Mais, au bord de la mer, à côté de cette habitation modeste, une autre case, case d'apparat, construite avec tout le luxe indigène, révèle encore l'élégance de cette architecture primitive.

Sur une estrade de larges galets noirs, de lourdes pièces de magnifique bois des îles soutiennent la charpente. La voûte et les murailles de l'édifice sont formées de branches de citronniers, choisies entre mille, droites et polies comme des joncs; tous ces bois sont liés entre eux par des amarrages de cordes de diverses couleurs, disposés de manière à former des dessins réguliers et compliqués.

Là encore, la cour, la reine et ses fils passent de longues heures d'immobilité et de repos, en regardant sécher leurs filets à l'ardent soleil.

Les pensées qui contractent le visage étrange de la reine restent un mystère pour tous, et le secret de ses éternelles rêveries est impénétrable.
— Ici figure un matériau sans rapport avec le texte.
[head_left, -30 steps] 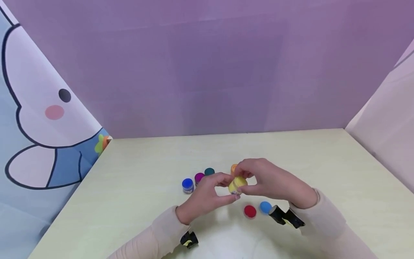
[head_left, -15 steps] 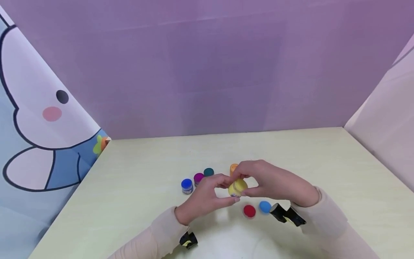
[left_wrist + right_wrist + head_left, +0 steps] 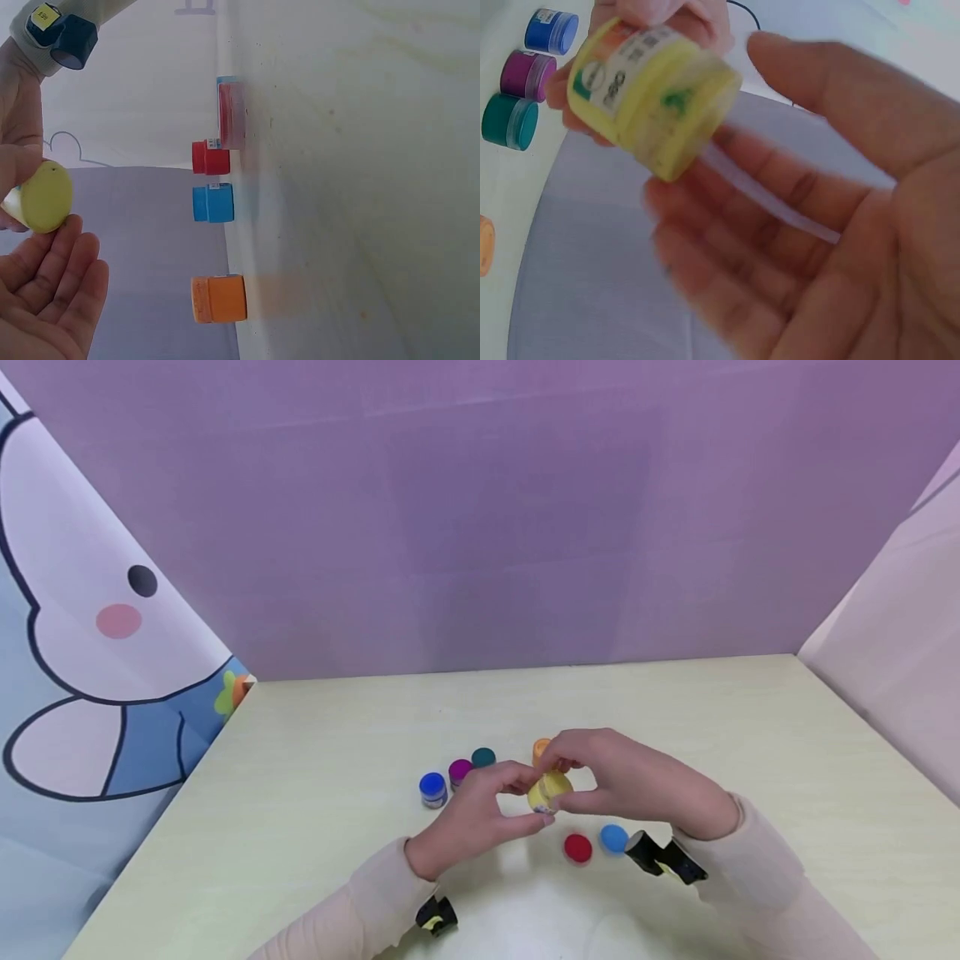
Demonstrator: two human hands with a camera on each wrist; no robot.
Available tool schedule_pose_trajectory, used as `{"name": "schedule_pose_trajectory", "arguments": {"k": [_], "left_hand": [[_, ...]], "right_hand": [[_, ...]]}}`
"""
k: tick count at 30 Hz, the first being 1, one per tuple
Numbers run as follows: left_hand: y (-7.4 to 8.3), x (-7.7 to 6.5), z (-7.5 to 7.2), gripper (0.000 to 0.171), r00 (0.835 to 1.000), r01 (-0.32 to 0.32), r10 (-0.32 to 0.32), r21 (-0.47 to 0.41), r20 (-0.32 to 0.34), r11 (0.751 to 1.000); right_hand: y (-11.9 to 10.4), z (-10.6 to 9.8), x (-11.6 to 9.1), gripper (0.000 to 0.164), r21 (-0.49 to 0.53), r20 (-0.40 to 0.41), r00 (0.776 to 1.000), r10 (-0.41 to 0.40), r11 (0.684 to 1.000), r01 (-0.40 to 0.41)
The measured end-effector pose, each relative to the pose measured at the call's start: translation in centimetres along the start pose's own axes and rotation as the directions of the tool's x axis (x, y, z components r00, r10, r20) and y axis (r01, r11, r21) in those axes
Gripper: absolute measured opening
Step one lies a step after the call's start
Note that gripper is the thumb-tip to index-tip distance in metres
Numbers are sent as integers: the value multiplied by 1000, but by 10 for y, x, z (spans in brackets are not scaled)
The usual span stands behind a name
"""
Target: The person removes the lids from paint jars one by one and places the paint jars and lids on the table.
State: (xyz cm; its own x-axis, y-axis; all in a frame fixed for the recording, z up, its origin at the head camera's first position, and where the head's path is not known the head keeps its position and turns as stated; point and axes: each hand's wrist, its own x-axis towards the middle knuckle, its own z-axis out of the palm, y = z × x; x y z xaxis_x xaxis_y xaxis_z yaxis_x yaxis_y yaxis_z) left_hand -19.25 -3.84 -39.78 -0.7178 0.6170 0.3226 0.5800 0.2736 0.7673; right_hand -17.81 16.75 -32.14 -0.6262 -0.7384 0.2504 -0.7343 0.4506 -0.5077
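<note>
A small yellow paint jar (image 3: 550, 787) is held a little above the table between both hands. My left hand (image 3: 480, 810) holds it from the left, fingers above and thumb below. From the right, my right hand (image 3: 626, 772) pinches it between thumb and fingers. In the right wrist view the jar (image 3: 634, 79) is tilted, its printed label facing the camera and its lidded end toward my right palm. A flat yellow end of the jar (image 3: 49, 196) shows in the left wrist view.
Blue (image 3: 432, 789), purple (image 3: 460, 770) and green (image 3: 483, 757) jars stand left of the hands. An orange jar (image 3: 540, 749) is behind them. Red (image 3: 577, 848) and light blue (image 3: 613, 837) jars stand nearer, by the right wrist. A pinkish-red object (image 3: 231, 115) shows beyond them.
Both hands stay nearly in place with the yellow paint jar. My right thumb slid toward its lower edge, then back onto it, and the jar's visible seam has shifted slightly.
</note>
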Motion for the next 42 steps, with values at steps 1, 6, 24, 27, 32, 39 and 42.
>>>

Est-ce tristesse, ou abrutissement? Songe-t-elle à quelque chose, ou bien à rien? Regrette-t-elle son indépendance et la sauvagerie qui s'en va, et son peuple qui dégénère et lui échappe?...

Atéria, qui est son ombre et son chien, serait en position de le savoir; peut-être cette inévitable fille nous rapprendrait-elle. Mais tout porte à croire qu'elle l'ignore, et il est possible même qu'elle ne se le soit jamais demandé.

Vaékéhu consentit avec une bonne grâce parfaite à poser pour plusieurs éditions de son portrait; jamais modèle plus calme ne se laissa examiner plus à loisir.

Cette reine déchue, avec ses grands cheveux en crinière et son fier silence, conserve encore une certaine grandeur.

Un soir, au clair de lune, comme je passais seul dans un sentier boisé qui mène à la montagne, les suivantes m'appelèrent.

Depuis longtemps malade, leur souveraine, disaient-elles, s'en allait mourir.

Elle avait reçu l'extrême-onction de l'évêque missionnaire.